● REQUIREMENT
The response should be the data again, identical in every line.

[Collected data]
※
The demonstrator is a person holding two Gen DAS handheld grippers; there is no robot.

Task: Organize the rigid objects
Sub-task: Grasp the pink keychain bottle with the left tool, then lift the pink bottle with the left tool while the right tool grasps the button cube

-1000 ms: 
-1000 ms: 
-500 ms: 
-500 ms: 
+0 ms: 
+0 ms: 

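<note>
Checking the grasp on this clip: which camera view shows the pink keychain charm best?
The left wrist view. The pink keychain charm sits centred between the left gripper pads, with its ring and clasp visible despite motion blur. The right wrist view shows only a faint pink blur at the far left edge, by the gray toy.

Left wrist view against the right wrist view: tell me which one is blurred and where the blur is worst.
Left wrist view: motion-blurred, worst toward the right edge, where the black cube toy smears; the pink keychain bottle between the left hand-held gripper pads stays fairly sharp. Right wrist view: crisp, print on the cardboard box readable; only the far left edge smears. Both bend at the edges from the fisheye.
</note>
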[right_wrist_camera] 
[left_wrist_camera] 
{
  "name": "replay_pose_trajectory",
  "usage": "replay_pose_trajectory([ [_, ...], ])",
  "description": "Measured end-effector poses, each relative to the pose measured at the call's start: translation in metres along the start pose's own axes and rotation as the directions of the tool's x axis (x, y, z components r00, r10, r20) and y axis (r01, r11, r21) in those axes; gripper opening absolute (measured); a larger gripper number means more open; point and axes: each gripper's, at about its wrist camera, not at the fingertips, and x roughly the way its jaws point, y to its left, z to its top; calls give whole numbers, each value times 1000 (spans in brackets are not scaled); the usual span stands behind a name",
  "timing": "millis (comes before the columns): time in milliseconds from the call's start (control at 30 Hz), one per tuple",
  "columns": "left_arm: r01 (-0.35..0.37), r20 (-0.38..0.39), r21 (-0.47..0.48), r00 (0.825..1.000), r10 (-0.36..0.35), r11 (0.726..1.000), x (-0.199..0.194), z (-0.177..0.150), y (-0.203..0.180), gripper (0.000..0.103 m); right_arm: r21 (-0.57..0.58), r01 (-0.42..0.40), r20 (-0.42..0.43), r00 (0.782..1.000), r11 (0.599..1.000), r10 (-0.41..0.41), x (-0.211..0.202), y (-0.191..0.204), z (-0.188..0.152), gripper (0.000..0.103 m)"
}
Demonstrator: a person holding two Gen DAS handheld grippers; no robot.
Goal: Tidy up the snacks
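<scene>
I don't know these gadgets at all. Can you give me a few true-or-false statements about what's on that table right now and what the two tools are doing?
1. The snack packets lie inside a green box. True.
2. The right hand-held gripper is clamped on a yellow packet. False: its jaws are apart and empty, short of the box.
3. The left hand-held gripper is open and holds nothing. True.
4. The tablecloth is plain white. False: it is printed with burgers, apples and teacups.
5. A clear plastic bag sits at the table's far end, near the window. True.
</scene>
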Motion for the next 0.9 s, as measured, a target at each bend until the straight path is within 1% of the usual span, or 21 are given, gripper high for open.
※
● SOLUTION
The demonstrator is a person holding two Gen DAS handheld grippers; there is no robot.

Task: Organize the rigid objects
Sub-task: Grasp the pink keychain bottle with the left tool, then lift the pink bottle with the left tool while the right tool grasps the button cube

-1000 ms: 
-1000 ms: 
-500 ms: 
-500 ms: 
+0 ms: 
+0 ms: 

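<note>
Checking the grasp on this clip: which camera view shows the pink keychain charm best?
The left wrist view. The pink keychain charm sits centred between the left gripper pads, with its ring and clasp visible despite motion blur. The right wrist view shows only a faint pink blur at the far left edge, by the gray toy.

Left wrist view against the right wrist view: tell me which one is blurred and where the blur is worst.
Left wrist view: motion-blurred, worst toward the right edge, where the black cube toy smears; the pink keychain bottle between the left hand-held gripper pads stays fairly sharp. Right wrist view: crisp, print on the cardboard box readable; only the far left edge smears. Both bend at the edges from the fisheye.
</note>
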[right_wrist_camera] 
[left_wrist_camera] 
{
  "name": "replay_pose_trajectory",
  "usage": "replay_pose_trajectory([ [_, ...], ])",
  "description": "Measured end-effector poses, each relative to the pose measured at the call's start: translation in metres along the start pose's own axes and rotation as the directions of the tool's x axis (x, y, z components r00, r10, r20) and y axis (r01, r11, r21) in those axes; gripper opening absolute (measured); a larger gripper number means more open; point and axes: each gripper's, at about its wrist camera, not at the fingertips, and x roughly the way its jaws point, y to its left, z to its top; calls give whole numbers, each value times 1000 (spans in brackets are not scaled); the usual span stands behind a name",
  "timing": "millis (comes before the columns): time in milliseconds from the call's start (control at 30 Hz), one per tuple",
  "columns": "left_arm: r01 (-0.35..0.37), r20 (-0.38..0.39), r21 (-0.47..0.48), r00 (0.825..1.000), r10 (-0.36..0.35), r11 (0.726..1.000), x (-0.199..0.194), z (-0.177..0.150), y (-0.203..0.180), gripper (0.000..0.103 m); right_arm: r21 (-0.57..0.58), r01 (-0.42..0.40), r20 (-0.42..0.43), r00 (0.782..1.000), r11 (0.599..1.000), r10 (-0.41..0.41), x (-0.211..0.202), y (-0.191..0.204), z (-0.188..0.152), gripper (0.000..0.103 m)"
}
Demonstrator: a person holding two Gen DAS handheld grippers; no robot.
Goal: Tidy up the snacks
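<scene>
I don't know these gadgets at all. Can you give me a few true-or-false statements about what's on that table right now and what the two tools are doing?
1. The snack packets lie inside a green box. True.
2. The right hand-held gripper is clamped on a yellow packet. False: its jaws are apart and empty, short of the box.
3. The left hand-held gripper is open and holds nothing. True.
4. The tablecloth is plain white. False: it is printed with burgers, apples and teacups.
5. A clear plastic bag sits at the table's far end, near the window. True.
</scene>
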Motion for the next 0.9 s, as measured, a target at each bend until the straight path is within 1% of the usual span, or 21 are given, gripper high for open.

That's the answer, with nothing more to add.